Ковальчук некоторое время изучающее смотрел на друга, а потом снова криво усмехнулся и спросил:
— И как ей идея — брать Аниного ребенка на выходные?
— Не будет никакого ребенка! — сорвался Назар. — Нет у меня никакого ребенка, ясно?! Нужны бабки — дам, я ей сказал! Но все остальное — без меня!
— Не знаю, как с другими, но с Аней не все решается бабками, Кречет, — сказал Лукаш, поднявшись. — Ты ошибаешься, и очень крепко.
— Мне насрать на нее. Мне. На нее. Насрать.
— Зря ты так. Анька — преданная. Для нее никого, кроме тебя, не существует. Много ты еще таких знаешь?
Она не преданная. У нее с головой не в порядке. И Назар с трудом сдержался, чтобы не сказать это вслух. Вместо этого он выдавил:
— Лучше бы ее преданность изливалась на кого-то другого.
И больше уже ничего не говорил. Ковальчук выругался и свалил, оставив его одного. Но одиночество это было весьма и весьма условным. Вновь навалились осточертевшие мысли, и вспоминался Иван Анатольевич Бродецкий. Кажется, Бродецкий. Назар был в фамилии не уверен, мог неправильно расслышать или неправильно запомнить. Ну, тогда. Между их поступками была колоссальная разница, просто огромная — так считал Назар в те времена, а вместе с тем по всему выходило, что результат-то один. Брошенная девушка с «надутым пузом». Но разве он бросал? Разве бросал? Они ведь и не были никогда вместе. Или для того, чтобы обвинить, и того, что случилось даже не по его желанию, уже достаточно? Оно же все равно случилось.
Назар Шамрай злился. Злился, убирая на кухне. Злился, снова набирая Милану, которая в очередной раз не взяла трубку. Злился после, ворочаясь с боку на бок в своей комнате. Показ. У нее там — показ. И это охренеть, какое большое событие, потому что она визжала от восторга, когда прошла несколько кастингов, так звонко, как будто бы сбылось самое большое, самое потаенное, самое сокровенное желание в ее жизни. Может, так оно было. Но теперь получалось, что ее мечты и желания лишают его собственного глотка воздуха. И не сделаешь ничего, пока он тут, а она — там.
От собственной злости, потихоньку закипающей под черепушкой, он и пытался сбежать. Подорвался незадолго до полуночи, собрался и уехал на новый участок. Кроме охраны там сейчас никого не было, но и те патрулировали окрестности. Лесной черноты и глухоты даже фонарь не прорезывал, и вдруг резанул свет фар минивэна, на котором Назар приехал.

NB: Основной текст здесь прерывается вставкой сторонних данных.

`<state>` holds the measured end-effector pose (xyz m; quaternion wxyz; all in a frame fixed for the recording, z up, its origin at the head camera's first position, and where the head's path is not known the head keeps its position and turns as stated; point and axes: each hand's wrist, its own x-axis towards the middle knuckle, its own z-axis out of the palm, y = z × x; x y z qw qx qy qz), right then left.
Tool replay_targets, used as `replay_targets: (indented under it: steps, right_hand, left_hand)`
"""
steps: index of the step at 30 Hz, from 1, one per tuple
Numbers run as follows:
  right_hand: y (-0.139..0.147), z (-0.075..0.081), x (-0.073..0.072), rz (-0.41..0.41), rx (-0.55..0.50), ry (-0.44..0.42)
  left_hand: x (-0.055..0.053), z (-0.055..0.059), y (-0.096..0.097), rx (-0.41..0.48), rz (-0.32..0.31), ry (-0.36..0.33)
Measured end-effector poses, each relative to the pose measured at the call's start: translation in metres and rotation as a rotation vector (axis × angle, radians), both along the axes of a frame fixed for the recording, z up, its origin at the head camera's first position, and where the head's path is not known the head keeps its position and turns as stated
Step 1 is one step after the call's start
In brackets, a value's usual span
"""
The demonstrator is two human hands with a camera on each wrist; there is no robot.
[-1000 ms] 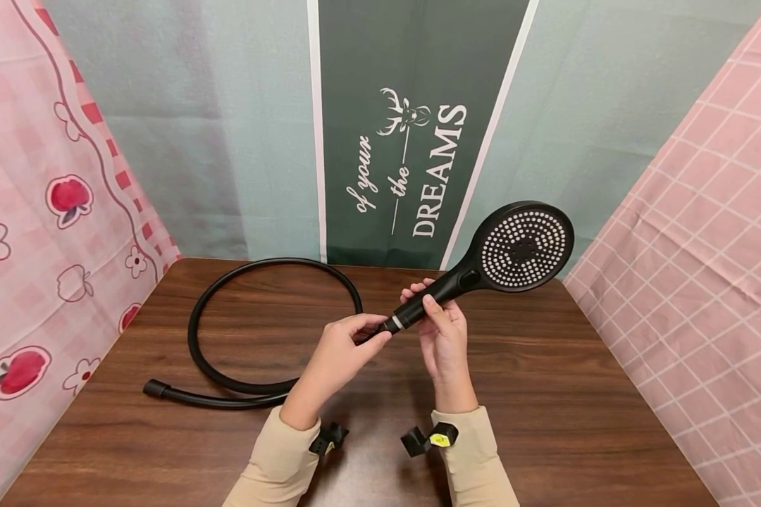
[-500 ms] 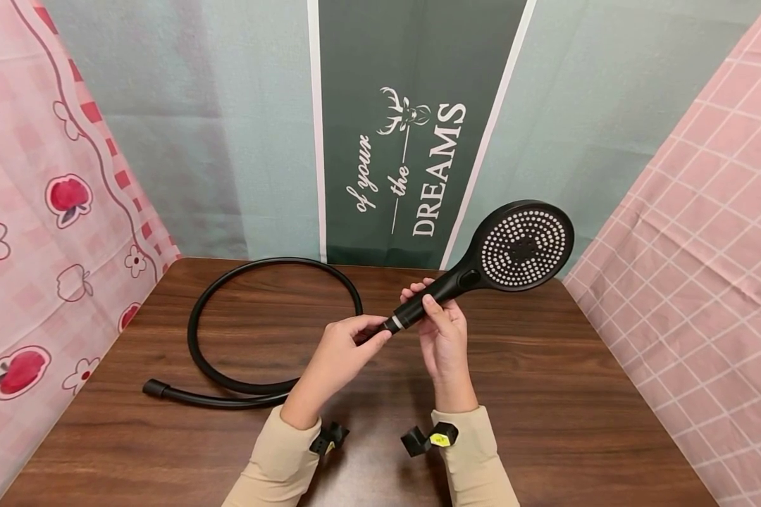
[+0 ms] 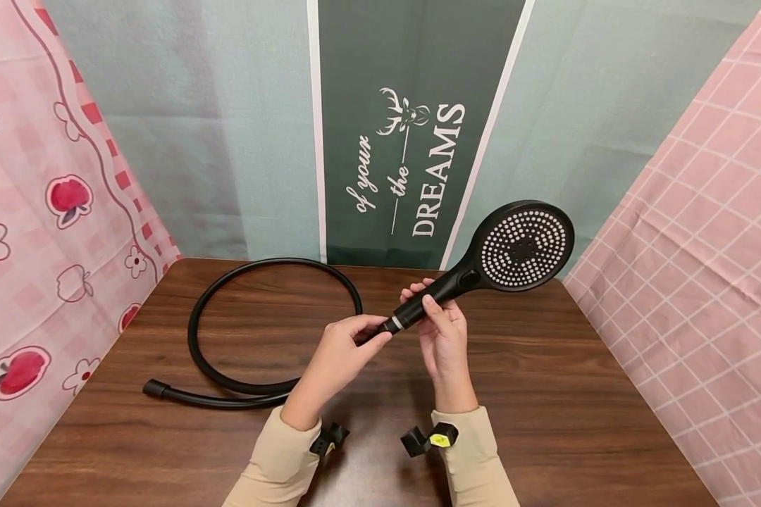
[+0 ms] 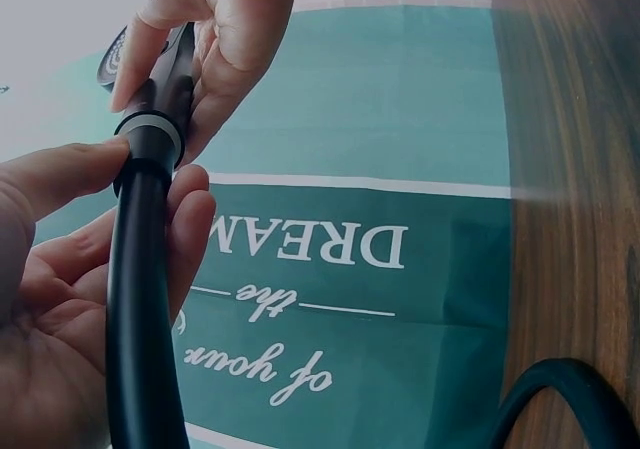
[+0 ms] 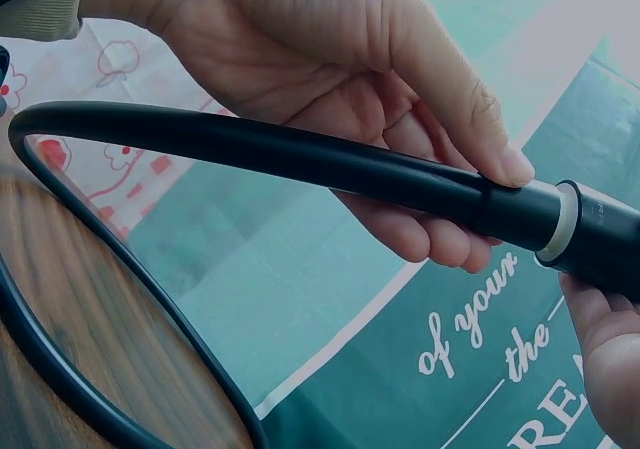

Он выбрался из машины, включил генератор, мотопомпу, осветил пятак. И теперь лес загудел. Сколько их было, этих гудящих участков, в округе? До десятка только вблизи Рудослава и окружавших его сел наберется точно. На этом Назар оставался сейчас один. Передал по рации мужикам, чтоб не дергались на шум, мол, он это. И по уши вгрызся в почву, почти до самого утра не вылезая. Если что и может привести мозги в порядок, то это труд физический.
Пластался он до рассвета, когда сон начал морить окончательно, и уполз в бытовку, которую установили, только стало ясно, что тут они надолго задержатся, сняв с себя кирзовые сапоги, куртку, кое-как обмылся в тазу холодной водой — лень было греть, и в итоге завалился на топчан в надежде поспать хоть немного, натянув на голову шерстяное грубое одеяло, чтобы пробивающиеся через маленькое окошко солнечные лучи не мешали, и жаждая провалиться в черноту, в которой не останется ни мыслей, ни новостей, ни планов. Устраиваясь поудобнее, он повернулся набок и понял, что щека его уперлась в нечто твердое, острое и прохладное. Впрочем, в неотапливаемой бытовке прохладным было буквально все.
Назар поморщился, брякнул что-то про принцессу на горошине и завозился, вытаскивая торчавший из-под тонкой подушки предмет, оказавшийся изрядно затасканным, мятым, но сохранившим свой глянец журналом.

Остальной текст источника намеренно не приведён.